Tak tahan dengan tingkah Rehan yang membuat Dinda risih, Dinda pun mendorong mundur dada bidang Rehan.
"Maaf Mas, aku belum siap menerima sentuhan kamu. Sentuhan di mana hari ini kamu juga sudah menyentuh perempuan lain!" tolak Dinda yang memilih pergi berlalu.
Dinda yang masih terpukul itu memilih pergi dari kamar yang sudah seperti kapal pecah dibuatnya, sementara Rehan yang mendapatkan penolakan dari Dinda hanya mampu menarik senyum tipis.
"Maaf Dinda, aku adalah anak satu-satunya yang diharapkan oleh kedua orang tuaku untuk mencetak banyak anak, karena dua saudaraku mandul. Jadi aku harus menjadikan kamu sebagai alat produksi anak untukku." ungkap Rehan menyapu keringat di keningnya.
Rehan merebahkan tubuh kekarnya di atas ranjang berukuran jumbo itu, ia melipat kedua tangannya dan meletakkannya di dada. Perhatian Rehan tertuju pada langit-langit yang berdominasi warna oranye kesukaannya.
"Aku tidak mau wanita lain untuk menitipkan sebuah benih, karena kebanyakan wanita di luar sana tidak sesuci dirimu, Dinda. Aku akan menjadikan kamu satu-satunya wanita yang aku nikahi, sementara di luar sana hanya sebagai jam istirahatku."

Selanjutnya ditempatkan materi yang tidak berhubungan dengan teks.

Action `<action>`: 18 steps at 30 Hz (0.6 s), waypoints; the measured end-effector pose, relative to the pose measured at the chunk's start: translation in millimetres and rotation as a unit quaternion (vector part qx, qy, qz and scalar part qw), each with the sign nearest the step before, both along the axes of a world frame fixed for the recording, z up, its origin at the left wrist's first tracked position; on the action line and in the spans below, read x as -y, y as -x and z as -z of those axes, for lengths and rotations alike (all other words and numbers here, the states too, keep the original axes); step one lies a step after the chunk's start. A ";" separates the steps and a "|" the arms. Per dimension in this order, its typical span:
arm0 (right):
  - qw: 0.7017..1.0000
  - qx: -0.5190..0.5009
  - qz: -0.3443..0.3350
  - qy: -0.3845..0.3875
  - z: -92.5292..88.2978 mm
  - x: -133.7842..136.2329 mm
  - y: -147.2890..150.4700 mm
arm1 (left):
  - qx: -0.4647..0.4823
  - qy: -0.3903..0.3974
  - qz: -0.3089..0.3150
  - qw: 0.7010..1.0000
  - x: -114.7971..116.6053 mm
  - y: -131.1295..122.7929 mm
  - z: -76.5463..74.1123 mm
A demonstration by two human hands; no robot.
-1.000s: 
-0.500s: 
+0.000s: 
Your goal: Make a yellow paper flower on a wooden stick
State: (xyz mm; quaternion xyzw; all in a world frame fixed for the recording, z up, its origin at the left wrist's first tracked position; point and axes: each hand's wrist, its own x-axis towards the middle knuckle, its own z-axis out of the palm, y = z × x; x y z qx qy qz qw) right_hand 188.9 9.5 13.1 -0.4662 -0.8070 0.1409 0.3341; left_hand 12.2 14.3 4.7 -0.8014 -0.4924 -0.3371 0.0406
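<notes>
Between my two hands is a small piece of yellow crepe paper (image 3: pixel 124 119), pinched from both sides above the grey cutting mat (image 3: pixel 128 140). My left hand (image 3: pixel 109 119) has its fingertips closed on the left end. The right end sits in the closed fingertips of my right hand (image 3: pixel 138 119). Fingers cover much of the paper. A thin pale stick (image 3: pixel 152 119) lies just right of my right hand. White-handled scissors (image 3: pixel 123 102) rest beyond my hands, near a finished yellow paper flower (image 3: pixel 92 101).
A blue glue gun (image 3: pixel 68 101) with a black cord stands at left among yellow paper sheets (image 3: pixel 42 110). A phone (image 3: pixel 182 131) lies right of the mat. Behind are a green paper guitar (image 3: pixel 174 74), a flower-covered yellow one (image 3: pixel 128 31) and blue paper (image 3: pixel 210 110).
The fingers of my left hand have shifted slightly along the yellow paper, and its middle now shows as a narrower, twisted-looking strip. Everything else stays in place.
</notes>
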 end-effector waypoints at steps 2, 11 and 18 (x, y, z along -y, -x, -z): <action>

Rehan mengulas senyum dan membayangkan beberapa wanita yang sudah mendekati dirinya selama ini, dan hanya Dinda lah yang tidak pernah meminta apa-apa bahkan ia justru terlihat tidak berambisi untuk menikmati harta miliknya.
Sementara di tempat lain Dinda terduduk di ruangan Arka, ia melepas lelahnya dengan banyak-banyak menatap wajah mungil Arka, sesekali menyeka air matanya yang tumpah.
"Non Dinda, apa Non Dinda sedang ada masalah?" tanya bi Iyas yang merasa aneh sejak kedatangan Dinda, ia tak henti-hentinya mempertanyakan hal itu pada majikannya.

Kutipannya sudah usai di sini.